For young people like those in this picture, it really must have felt like this was it. They never knew anything different. Life's never going to get better, this was the new normal. This really gets across the sense of sheer hopelessness and utter desperation. If you're looking for a 'time machine' film that doesn't just give you a taste of the era but immerses you totally like you've been dropped into quicksand, look no further.

I've never really liked Frankie Darro, he never came across as being that genuine and this film didn't change my opinion. He's not a very good actor and neither are his colleagues in this but somehow that slightly amateurish style makes this seem more authentic - it's like we're not watching actors, we're watching real kids trying to tell us about themselves. This approach along with Wellman's professional and dynamic style makes this utterly compelling. And it was of course based on reality: in 1933, a quarter of a million teenagers were roaming America searching for food, for shelter, for a future.

It's almost impossible to imagine that such a situation existed in a developed country not too long ago but this film makes it so real. But don't think that this is just a cold documentary - it's an exceptionally engaging drama.

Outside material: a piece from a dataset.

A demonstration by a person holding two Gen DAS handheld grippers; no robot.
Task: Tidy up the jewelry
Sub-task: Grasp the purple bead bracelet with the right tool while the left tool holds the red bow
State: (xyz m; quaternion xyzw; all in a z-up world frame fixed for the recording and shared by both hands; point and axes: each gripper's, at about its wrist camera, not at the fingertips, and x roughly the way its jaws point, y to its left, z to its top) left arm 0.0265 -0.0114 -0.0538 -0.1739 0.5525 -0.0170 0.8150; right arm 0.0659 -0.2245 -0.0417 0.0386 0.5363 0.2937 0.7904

Neither is it all doom and gloom. Being made by Warner Brothers you know it's going to be gritty and realistic but there's also their obligatory message of hope at the end delivered by an FDR 'avatar.' Even that tacked on ending works brilliantly. FDR had just been elected and virtually the whole country was excited about what he was going to do to fix the country so that message is as much an immersive trip back to 1933 as is the despair you experience earlier.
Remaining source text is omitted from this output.